Guys, I am finally qualified to write about the study abroad experience! I have officially spent six months in a foreign country and come back to tell the tale (which you can check out along with some very personal thoughts on the matter over in the Tufts Admissions Blog). So after the time, travels, friends, and experiences, I finally have something generalizable to say! It all comes down to the same things I wrote about when I debunked Spanish myths: people will tell you things that are not all true about the abroad experience and you have to make sense of the mess. Except this time, it’s all about that pre-departure advice that’s coming at you from anyone and everyone. Here are two I personally encountered that I wish I’d been better informed about:
Make a point of only hanging out with the natives!
Before going to Madrid, I made a pact with a friend about making friends with the locals and ditching the rest of the people in our respective study abroad programs. Later, I explained that making friends with natives can be extremely difficult because of their views on Americans, your short stay in the country, and other such factors. But that’s not why I’m not all for this piece of advice. I think you should hang out with whoever you want. Why? Because you need an immediate support system that gets you. People you won’t have to explain what things in America are like because they know and love (or dislike) the states as much as you do. How much you need this support will vary–I’m not saying make best friends with people in your program or even integrate into program culture (program culture is a thing, you’ll see!)–I’m saying make sure you have someone you can go out with or even just speak English to. It’ll feel comfortable and nice at times when you’ll need it, but try not to get too comfortable: remember you can hang out with American kids for the rest of your life back home you, but you’ll only be able to live with and learn from native kids for this short period of time. It’s all about finding a balance between the familiar in order to create a support system to use while exploring a new culture and making new friends.
Take advantage of the travel!
I remember my grandma whipped out her calendar and wrote down the exact number of weekends I had in Madrid and told me I had to be out of the city every single one of them. As soon as we got to Spain, the kids in my program went on a travel-planning frenzy and two weeks later I was in Portugal for the weekend. No joke. People started traveling so much that I didn’t see kids from the program on the weekends for months–I was personally away from Madrid every weekend in a two month period! Though I don’t regret my back to back trips to Paris, Italy, Barcelona, Sevilla, and London, I wish I had been wiser about the planning. I wish I would have had in mind that there’s no way I’m not going back to Europe and that with only a five months abroad I was bound to not get to every city I wanted to see (and I didn’t). And though at times it feels like I really didn’t travel all that much, I look back on all the plans I had to cancel with my Spanish friends, all the developments I missed in my program culture (this group was like “All My Children,” just as dramatic and missing a week of drama felt like missing a year!), and all of the places I didn’t get to see in my beloved Madrid, I also feel like I was never there!

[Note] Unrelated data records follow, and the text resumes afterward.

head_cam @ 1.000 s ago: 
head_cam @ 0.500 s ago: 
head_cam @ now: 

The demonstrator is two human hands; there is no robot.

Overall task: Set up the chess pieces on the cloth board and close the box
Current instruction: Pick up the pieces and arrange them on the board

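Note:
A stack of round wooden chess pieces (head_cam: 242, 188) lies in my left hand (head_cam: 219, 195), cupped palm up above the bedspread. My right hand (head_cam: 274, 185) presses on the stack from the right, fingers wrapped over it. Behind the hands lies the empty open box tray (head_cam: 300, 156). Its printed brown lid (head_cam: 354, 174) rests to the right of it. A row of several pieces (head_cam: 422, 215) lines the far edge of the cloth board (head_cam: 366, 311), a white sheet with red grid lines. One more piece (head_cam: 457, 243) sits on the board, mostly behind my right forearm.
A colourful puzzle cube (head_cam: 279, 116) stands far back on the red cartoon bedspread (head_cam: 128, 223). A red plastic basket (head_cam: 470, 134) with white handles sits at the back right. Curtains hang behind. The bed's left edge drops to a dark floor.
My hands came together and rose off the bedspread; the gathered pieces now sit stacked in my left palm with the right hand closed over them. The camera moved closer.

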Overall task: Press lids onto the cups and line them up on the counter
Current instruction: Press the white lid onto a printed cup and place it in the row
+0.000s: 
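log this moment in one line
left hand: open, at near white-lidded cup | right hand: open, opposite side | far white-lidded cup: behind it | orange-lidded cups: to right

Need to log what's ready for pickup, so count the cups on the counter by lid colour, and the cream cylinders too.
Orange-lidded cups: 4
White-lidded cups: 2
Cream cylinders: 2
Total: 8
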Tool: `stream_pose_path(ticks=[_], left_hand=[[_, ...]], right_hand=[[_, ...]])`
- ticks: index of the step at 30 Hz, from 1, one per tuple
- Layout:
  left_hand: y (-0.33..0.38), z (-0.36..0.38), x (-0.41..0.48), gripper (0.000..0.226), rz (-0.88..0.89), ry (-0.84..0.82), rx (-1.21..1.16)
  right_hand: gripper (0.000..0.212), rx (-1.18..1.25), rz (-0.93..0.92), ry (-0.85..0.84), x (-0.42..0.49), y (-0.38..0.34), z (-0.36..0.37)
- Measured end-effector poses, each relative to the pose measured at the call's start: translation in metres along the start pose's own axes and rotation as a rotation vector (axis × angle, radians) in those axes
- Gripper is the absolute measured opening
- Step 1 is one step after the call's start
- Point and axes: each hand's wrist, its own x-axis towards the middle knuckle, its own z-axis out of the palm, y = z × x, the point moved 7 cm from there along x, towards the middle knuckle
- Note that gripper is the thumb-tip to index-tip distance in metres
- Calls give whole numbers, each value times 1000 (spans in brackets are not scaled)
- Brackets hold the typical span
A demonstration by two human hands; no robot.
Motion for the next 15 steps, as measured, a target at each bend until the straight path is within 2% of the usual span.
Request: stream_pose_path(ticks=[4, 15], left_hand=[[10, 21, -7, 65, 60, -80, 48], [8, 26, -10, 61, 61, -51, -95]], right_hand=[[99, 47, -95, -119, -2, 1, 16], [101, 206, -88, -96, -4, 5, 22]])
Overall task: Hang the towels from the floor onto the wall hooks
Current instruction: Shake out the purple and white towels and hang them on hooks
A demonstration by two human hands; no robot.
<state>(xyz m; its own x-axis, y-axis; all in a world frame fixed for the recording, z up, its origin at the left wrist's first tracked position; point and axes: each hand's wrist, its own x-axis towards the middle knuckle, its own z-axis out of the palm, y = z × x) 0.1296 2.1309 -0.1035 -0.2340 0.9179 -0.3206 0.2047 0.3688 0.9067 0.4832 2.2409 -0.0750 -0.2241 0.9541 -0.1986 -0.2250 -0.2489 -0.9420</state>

I’m sure you’ve figured out the theme of this post: the abruptness of the abroad experience. Time FLIES when you’re away! Yeah, you’ve probably already heard that but trust me it won’t hit you ’till you’re sitting back home entertaining the idea that maybe it never happened. So since you’re just starting, know this: you have five to ten short months to make new friends, travel the world, and change your life as much as you want to. Be sure to never take a second for granted, take it all in, and use your precious time wisely!